A real-life exhibition of cards created by residents of the Downtown Eastside, Vancouver and from across the land. The cards share stories and images of people helping, protecting and rescuing others, drawn from history, memory, family, tale, legend, memory and imagination – to be shared, collected, traded and enjoyed. Over the last month story cards have been contributed by community members at neighbourhood gathering places including the Carnegie Community Centre, InterUrban Gallery, Aboriginal Front Door, Carnegie Community Action Project, Community Thrift and Vintage, Benny’s Market, All Bodies Dance at BC ArtsScape Sun Wah, and the Art Tent and Peer Outreach at Strathcona Tent City. For further information, contact groundsforgoodness2020@gmail.com or www.groundsforgoodness.com


The Gas Imaginary – Rachel O’Reilly
Until December 19
Or Gallery, 263 E. Pender Free

A multi-disciplinary project using poetry, collaborative drawings, installation, moving images, and lectures to unpack the broader significance of ‘settler conceptualism', the racial logic of the property form and fossil fuel-based labour politics as capital reaches the limits of land use. In ongoing dialogue with elders of Gooreng Gooreng country and settler women activists, where fracking was approved for mass installation in 'Australia', new elements of this work address the threatened destruction to 50% of the Northern Territory. Visit website orgallery.org for links to talks and events online. Gallery Hours: Tues - Sat, 12pm - 5pm. 


Experimental Relationship  (For Your Eyes Only, Or Maybe Mine, Too)
Until December 31
Online, centrea.org/pixy-liao-online Free

Centre A presents an online exhibit of Brooklyn-based artist Pixy Liao’s ongoing project, Experimental Relationship. Staged photographs dwell on socio-cultural tendencies, power play, and emotional sustenance by examining the dynamics of Pixy’s personal, romantic relationship, performed with photography and printed matter.

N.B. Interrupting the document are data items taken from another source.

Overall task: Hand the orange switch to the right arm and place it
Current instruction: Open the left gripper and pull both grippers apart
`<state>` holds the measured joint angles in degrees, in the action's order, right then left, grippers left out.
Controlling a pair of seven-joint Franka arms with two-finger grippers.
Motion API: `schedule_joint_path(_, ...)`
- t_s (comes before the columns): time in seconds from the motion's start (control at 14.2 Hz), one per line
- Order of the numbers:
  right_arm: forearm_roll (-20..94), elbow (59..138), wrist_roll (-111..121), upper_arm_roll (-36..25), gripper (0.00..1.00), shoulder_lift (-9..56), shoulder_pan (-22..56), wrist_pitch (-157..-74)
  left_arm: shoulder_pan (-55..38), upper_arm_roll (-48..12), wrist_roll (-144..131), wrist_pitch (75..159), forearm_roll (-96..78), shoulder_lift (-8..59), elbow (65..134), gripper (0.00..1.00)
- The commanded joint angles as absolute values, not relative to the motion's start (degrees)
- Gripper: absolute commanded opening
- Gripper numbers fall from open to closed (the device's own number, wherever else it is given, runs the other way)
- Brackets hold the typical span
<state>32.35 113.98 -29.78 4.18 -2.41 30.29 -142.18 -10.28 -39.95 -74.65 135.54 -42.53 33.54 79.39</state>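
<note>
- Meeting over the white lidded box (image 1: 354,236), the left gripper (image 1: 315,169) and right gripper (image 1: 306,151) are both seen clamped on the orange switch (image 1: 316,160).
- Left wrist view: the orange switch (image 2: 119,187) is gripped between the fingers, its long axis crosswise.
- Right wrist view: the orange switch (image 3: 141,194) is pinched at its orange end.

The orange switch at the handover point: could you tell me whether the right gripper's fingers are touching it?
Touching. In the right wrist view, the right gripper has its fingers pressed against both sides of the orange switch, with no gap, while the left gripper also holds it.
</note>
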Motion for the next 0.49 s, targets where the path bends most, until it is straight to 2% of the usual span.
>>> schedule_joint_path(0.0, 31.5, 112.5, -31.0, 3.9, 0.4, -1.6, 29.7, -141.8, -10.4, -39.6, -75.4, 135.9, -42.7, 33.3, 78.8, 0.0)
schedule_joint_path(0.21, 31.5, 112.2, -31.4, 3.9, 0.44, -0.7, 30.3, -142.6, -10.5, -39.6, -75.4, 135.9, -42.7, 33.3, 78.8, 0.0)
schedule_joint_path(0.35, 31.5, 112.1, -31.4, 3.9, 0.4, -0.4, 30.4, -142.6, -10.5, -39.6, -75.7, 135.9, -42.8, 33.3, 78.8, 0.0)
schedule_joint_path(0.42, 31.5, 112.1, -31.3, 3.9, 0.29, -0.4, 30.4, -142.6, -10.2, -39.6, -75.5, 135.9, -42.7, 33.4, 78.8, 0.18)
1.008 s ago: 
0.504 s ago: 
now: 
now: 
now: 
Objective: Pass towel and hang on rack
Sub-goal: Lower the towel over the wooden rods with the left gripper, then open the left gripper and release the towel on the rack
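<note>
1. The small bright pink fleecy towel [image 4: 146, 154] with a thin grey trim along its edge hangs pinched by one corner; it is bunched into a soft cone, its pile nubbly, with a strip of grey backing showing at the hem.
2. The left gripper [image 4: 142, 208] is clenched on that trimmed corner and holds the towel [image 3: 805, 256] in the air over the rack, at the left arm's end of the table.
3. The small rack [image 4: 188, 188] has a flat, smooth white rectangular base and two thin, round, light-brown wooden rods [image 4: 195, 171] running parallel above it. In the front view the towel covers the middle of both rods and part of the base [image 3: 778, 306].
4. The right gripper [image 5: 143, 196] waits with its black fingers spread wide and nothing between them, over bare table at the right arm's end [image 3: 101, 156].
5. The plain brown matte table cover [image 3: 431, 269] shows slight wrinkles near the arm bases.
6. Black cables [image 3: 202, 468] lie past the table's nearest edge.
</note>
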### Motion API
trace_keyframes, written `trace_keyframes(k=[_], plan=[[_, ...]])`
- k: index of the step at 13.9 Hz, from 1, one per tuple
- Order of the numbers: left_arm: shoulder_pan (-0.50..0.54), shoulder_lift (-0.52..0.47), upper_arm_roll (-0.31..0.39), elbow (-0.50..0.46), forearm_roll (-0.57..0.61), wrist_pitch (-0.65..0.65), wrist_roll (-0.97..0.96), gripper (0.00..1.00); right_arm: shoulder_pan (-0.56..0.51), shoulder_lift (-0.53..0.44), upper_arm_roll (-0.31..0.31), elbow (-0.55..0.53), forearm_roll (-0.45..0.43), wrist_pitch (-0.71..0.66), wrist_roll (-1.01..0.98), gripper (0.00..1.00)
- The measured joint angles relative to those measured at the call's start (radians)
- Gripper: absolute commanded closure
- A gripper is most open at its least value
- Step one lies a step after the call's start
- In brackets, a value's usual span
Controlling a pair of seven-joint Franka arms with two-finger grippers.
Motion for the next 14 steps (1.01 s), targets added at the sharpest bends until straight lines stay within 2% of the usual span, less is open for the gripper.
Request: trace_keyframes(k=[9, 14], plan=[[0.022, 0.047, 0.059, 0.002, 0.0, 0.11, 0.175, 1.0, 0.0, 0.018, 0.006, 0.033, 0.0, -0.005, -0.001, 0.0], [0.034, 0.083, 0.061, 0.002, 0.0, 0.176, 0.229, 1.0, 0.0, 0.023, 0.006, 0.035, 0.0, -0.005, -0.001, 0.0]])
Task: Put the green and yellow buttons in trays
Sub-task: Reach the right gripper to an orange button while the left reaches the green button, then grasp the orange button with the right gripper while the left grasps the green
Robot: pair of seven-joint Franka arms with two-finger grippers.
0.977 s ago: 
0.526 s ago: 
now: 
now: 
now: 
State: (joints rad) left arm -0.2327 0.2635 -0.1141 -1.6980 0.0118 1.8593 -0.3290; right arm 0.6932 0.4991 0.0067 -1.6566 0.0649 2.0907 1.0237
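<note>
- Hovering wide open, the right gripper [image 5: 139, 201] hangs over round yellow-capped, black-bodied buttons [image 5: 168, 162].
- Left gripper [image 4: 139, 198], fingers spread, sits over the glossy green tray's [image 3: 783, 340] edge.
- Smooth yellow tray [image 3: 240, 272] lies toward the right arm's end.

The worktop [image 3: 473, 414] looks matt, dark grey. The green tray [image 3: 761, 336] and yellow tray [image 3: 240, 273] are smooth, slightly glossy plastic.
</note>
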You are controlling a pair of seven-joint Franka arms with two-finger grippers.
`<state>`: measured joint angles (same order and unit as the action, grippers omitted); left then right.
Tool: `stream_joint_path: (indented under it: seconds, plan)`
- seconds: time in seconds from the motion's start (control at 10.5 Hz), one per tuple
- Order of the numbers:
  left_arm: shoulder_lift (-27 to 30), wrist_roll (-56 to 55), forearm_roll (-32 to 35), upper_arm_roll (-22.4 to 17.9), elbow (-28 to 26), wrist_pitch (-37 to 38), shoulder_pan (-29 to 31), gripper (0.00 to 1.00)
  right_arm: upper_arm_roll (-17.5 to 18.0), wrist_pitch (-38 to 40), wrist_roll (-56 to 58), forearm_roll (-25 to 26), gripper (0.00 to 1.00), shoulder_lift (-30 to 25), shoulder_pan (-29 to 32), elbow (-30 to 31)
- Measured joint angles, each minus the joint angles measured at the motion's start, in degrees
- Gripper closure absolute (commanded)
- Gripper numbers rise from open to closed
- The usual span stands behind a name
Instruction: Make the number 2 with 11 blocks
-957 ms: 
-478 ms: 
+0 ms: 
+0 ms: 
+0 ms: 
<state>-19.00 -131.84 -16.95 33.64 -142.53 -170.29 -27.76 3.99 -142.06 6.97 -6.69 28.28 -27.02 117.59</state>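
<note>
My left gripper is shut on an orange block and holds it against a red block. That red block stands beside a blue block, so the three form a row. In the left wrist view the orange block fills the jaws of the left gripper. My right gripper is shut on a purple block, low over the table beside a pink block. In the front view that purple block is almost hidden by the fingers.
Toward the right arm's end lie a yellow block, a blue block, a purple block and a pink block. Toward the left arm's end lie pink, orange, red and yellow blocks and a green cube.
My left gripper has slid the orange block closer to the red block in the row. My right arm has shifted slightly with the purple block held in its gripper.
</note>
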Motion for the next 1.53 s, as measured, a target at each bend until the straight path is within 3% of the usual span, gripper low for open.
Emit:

Since 2007, the Chinese-born artist has staged photographs and live performances with her Japanese boyfriend, Moro, in keen attempts to balance, reverse, or subvert cultural traditions and gendered behaviours in a seemingly tongue-in-cheek, yet graceful manner. Accompanying the photographic works in the exhibition is Pimo Dictionary, a collection of hybrids of Chinese, Japanese, English words and phrases as well as slangs, which was inspired by Pixy and Moro’s communication barriers.


13th Annual Oppenheimer Park Community Art Show
Fall Launch - TBA
Online, gachetfromaway.org Free

 The Oppenheimer Park Community Art Show goes on, this year in the form of a community artist book. With a focus on displacement and place-making, the publication features the artwork and perspectives of over forty artists connected to, or displaced from, the communities of Oppenheimer Park. Fall launch date to be announced soon. Visit Gallery Gachet's online exhibition space for news on our current and upcoming projects: gachetfromaway.org. Co-presented by Gallery Gachet, Oppenheimer Park and Vines Art Festival. For more information contact programming@gachet.org or 604-687-2468. 


OPS Mural
312 Main
Current

In your daily travels, walk by the historic 312 Main building’s west-facing wall to see a new mural project created by the DTES Artists Collective with the Overdose Prevention Society, Aboriginal Front Door and Raise the Rates. Led by artists BOY, Jenny Hawkinson and SPIRIT, they will reimagine “Lady Justice” in the context of our neighbourhood, with scales of injustice and an outstretched hand to help the community. 

Street mural art is vital in the DTES; it has been a form of art therapy throughout COVID, as well as a way to communicate directly to the members of our community who live and work on the streets 24 hours a day because these folks don’t have internet access. Smokey D. painted a mural with a message of thanks to health workers and volunteers, and the Festival printed a photo of this mural on the program guide inside-back cover to echo the message of thanks. 

These engaging works of street art by local artists are possible because of the support from WePress and the Heart of the City Festival, along with many organizations, volunteers, and individuals in the Downtown Eastside.